Industrial Safety Considerations
Turkey’s domestic ammunition-industrial base has a documented incident record — the Elmadağ event of 2022 and the Balıkesir event of 2008 illustrate consequences of inadequate process-building segregation and QD compliance. ISC assesses that ARCA Baltics will require a safety-case regime meeting NATO and EU expectations that may exceed Turkish national practice. Key safety-case elements for a new-build installation include:
- Earth-covered magazine (ECM) and Traversed Earth-Covered Hardened (TECH) storage design to reduce blast projection and fragment throw;
- Process-building segregation between energetic-material handling (melt-pour, pressing), projectile-assembly, fuze-insertion, and final-packing lines;
- Primary-explosive control for fuze manufacture (lead azide, lead styphnate) or adoption of environmentally preferred replacements (DBX-1, KDNP);
- Insensitive-munition qualification to STANAG 4439 where product is intended for NATO interoperability — this affects filling choice (IMX-101/IMX-104 over legacy Comp B);
- Duty Holder regime equivalent to UK DOSR expectations, with trained and certified operators, supervisors, and managers accountable for the safety case.

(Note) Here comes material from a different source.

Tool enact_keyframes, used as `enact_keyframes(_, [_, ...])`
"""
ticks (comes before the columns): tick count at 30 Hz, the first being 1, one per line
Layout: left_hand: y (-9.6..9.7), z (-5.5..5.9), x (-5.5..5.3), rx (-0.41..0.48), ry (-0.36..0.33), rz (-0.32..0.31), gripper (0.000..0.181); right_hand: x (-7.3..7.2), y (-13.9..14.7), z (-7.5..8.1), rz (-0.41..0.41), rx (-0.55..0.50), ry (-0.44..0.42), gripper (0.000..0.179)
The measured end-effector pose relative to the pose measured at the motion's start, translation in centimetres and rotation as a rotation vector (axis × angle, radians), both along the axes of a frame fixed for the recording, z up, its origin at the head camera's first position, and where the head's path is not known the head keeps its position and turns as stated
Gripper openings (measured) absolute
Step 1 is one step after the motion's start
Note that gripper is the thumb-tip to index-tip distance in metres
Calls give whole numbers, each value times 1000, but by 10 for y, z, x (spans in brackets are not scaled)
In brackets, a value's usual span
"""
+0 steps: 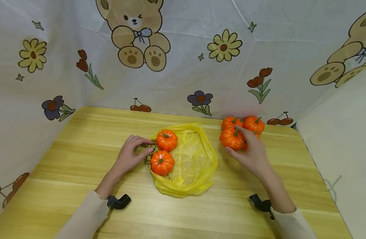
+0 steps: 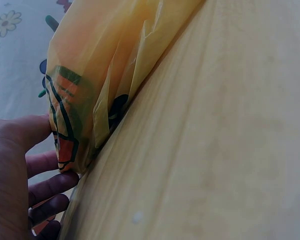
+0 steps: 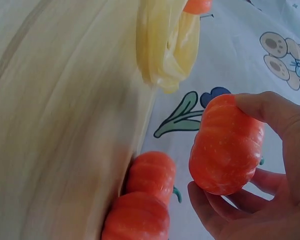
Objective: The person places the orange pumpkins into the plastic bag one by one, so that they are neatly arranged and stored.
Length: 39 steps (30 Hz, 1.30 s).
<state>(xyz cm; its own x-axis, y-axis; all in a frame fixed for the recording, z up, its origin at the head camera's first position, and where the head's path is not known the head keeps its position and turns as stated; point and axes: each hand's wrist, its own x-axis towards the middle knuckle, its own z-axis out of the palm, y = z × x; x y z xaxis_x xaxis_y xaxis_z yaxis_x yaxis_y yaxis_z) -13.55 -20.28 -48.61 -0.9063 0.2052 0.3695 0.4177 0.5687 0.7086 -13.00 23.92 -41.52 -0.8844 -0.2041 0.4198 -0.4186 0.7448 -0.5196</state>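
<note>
My right hand [image 1: 253,154] grips a small orange pumpkin [image 3: 227,145] between thumb and fingers. In the right wrist view it is held off the table, above other pumpkins [image 3: 151,175]. On the left, my left hand [image 1: 130,154] holds the side of a yellow plastic bag [image 1: 214,159], with thumb and fingertips at its printed edge. The bag lies with its mouth spread wide. Inside its left part sit two pumpkins, a rear one [image 1: 166,140] and a front one [image 1: 162,163], both with green stems.
Behind and below the held pumpkin, several more pumpkins [image 1: 253,124] are clustered near the wooden table's [image 1: 111,212] back right edge. A cloth [image 1: 183,73] printed with bears and flowers hangs behind the table. Each wrist wears a black camera mount [image 1: 119,201].
</note>
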Motion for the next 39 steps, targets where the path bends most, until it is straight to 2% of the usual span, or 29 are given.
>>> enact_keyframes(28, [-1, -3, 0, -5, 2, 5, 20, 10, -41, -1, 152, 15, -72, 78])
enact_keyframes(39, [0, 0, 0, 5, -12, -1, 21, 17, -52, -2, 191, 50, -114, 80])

Strategic and Operational Context
The 2028 production date implies an 18–24-month construction programme after groundworks begin — aggressive for a Seveso-III upper-tier establishment. The timing aligns with Estonia’s evident need to reduce exposure to US supply-chain disruption following the 22 April 2026 HIMARS and Javelin suspension. It also dovetails with wider European defence-industrial expansion, including the Czech ammunition initiative, Rheinmetall capacity expansions in Germany and Hungary, and the UK Strategic Defence Review 2025 munitions-factory programme (six new UK sites).
Data Gaps
- DATA GAP: Energetic-material formulations. The announcement does not specify whether fillings will use RDX/TNT, Composition B, IMX-101, or IMX-104, nor whether filling will occur on-site or at Turkish parent facilities.
- DATA GAP: Propellant source. It is not stated whether nitrocellulose, single-base, or double-base propellants will be manufactured on-site or imported.
- DATA GAP: Fuze production. No indication whether primary explosives for fuze trains will be produced on-site (introducing HD 1.1 primary-explosive-handling risk) or imported as Explosive Components-Assembled.
- DATA GAP: End-user allocation. Estonia is the stated primary customer; allocation to other NATO states or to Turkish armed forces is not disclosed.
- DATA GAP: Licensing timeline. No indication of Estonian environmental-permit, Seveso III upper-tier licensing, or NATO AQAP-2110 auditing timeline has been published.
- DATA GAP: QD envelope versus site boundary. 141 hectares is credible headroom for HD 1.1 operations, but actual explosive-limit licences will depend on building layout, earth-cover, and inhabited-building proximity.